Books I Read About Sweden While In Sweden

   

I started the three “city” books by Per Anders Fogelström after family friends showed us Byggartappan playground, which is based on City of My Dreams. These books were often grim, sometimes up-lifting, and always beautifully written. I like that the author didn’t shy away from the gritty reality of urban poverty in this time; lice, infant mortality, body-crushing work, and the constant struggle to earn enough to eat. Hanna’s Daughters similarly felt like a good introduction to rural poverty in approximately the same time period. (Followed by less grim stories leading up to almost modern times.)

City of My Dreams, Children of Their City, and Remember the City are very much about a particular time and place, with the characters and their stories being important, but secondary. Hanna’s Daughters is more focused on the lives of three particular characters, all of whom are shaped by their time and place. I enjoyed reading all of these novels.

I really wanted to like The Almost Nearly Perfect People, which was kind of a combination modern-day travelogue and social commentary that covers Denmark, Iceland, Norway, Finland, and Sweden, in that order. It was humorous, and I did enjoy the peek into history and cultures through his perspective. However, when I reached the chapters on Sweden, I lost some of my faith in Booth as a reliable narrator, which made me retrospectively doubt other parts of the book.

For example, in one chapter, Booth decides to wander around Stockholm trying to push on Swedish stereotypes and (surprise, surprise!) found that they were all very much true – he finds that Swedes refuse to jaywalk, are extremely uncomfortable riding in an elevator with a stranger, and are reticent in conversation! And maybe what he writes IS close to what he experienced.

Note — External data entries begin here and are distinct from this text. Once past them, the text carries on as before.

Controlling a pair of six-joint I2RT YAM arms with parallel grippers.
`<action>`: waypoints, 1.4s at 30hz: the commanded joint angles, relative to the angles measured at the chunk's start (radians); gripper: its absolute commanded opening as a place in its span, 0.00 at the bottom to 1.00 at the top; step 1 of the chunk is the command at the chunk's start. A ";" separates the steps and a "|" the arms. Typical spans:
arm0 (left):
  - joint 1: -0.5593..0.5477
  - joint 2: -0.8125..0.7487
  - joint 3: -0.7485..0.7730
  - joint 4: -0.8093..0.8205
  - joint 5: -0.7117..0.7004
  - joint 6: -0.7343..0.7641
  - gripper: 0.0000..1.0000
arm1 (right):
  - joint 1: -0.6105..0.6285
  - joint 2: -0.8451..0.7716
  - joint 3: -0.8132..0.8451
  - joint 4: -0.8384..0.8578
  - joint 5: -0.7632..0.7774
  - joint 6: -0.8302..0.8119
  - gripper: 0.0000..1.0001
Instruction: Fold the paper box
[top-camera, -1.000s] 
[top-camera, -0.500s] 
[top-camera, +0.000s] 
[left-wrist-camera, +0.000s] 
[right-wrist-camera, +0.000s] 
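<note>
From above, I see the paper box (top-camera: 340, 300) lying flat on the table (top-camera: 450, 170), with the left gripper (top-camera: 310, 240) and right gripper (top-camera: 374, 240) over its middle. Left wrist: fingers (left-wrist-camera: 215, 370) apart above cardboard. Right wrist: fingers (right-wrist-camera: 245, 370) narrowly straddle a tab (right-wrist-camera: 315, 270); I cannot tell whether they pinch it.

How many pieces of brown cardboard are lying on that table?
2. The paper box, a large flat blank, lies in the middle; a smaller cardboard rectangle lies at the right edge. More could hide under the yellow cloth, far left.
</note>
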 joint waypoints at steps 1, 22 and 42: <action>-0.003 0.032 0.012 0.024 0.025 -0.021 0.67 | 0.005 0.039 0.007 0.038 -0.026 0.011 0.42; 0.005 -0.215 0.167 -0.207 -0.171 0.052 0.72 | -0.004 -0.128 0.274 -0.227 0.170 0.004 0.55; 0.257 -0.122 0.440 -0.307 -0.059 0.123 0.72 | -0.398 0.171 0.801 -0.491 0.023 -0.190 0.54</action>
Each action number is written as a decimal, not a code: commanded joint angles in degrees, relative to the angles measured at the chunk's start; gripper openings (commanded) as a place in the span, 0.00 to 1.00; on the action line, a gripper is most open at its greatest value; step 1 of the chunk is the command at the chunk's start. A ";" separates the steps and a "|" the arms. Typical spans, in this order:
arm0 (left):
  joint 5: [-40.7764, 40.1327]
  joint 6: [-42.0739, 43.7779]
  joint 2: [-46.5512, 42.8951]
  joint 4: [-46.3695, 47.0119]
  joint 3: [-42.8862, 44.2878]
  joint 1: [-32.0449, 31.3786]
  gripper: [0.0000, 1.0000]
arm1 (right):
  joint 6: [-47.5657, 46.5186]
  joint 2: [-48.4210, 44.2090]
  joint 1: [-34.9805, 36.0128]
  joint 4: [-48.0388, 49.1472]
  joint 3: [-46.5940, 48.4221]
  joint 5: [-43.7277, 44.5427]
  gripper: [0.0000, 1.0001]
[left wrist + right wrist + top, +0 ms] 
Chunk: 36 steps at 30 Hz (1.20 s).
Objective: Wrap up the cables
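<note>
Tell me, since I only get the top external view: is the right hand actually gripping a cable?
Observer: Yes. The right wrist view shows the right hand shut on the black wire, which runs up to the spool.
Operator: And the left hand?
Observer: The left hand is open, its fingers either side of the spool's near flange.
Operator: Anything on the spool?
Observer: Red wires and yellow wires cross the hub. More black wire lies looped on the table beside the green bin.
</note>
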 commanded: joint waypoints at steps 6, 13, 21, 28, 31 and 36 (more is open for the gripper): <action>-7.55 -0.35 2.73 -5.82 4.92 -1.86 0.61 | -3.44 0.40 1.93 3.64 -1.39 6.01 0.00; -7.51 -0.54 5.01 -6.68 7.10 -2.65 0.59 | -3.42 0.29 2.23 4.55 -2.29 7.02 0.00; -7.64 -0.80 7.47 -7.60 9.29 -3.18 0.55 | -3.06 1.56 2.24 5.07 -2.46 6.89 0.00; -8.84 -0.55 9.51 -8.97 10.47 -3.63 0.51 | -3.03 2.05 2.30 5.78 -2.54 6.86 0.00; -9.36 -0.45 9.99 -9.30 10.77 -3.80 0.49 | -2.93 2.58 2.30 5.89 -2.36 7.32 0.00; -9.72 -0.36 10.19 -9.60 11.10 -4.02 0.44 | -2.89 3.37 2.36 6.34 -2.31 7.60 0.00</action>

However, considering that I saw people in Stockholm jaywalking every day, had loads of conversations with strangers (many initiated by Swedes), and didn’t have anyone jump out of an elevator when I entered it, I’m a little skeptical that he wasn’t strongly filtering his experiences for the sake of humorous narrative. This filtering would be less frustrating to me if he weren’t also weaving his report of these experiences into his social commentary.

Some of his statements also seem to miss essential context, such as when he quotes that Sweden has the highest number of reported rapes per capita in Europe. It does. In some comparisons, it’s the highest in the whole world! However, a quick online search reveals that this is almost certainly because of differences in classification and reporting, not because of an actual higher incidence rate. This context is both very relevant and entirely omitted.

Anyway, I’m not an expert on this topic and  can’t comment on the accuracy of the book as a whole, but if you do read it, I’d recommend keeping your skepticism intact. All of us are going to see the world through our own perspectives, and Booth does a great job at humorously sharing his thoughts and those of the people he interviews. However, there is a difference between travelogue and nuanced, fact-based social commentary. This book seems to be an attempt to pursue both forms, and I think that it pursues the latter much less successfully.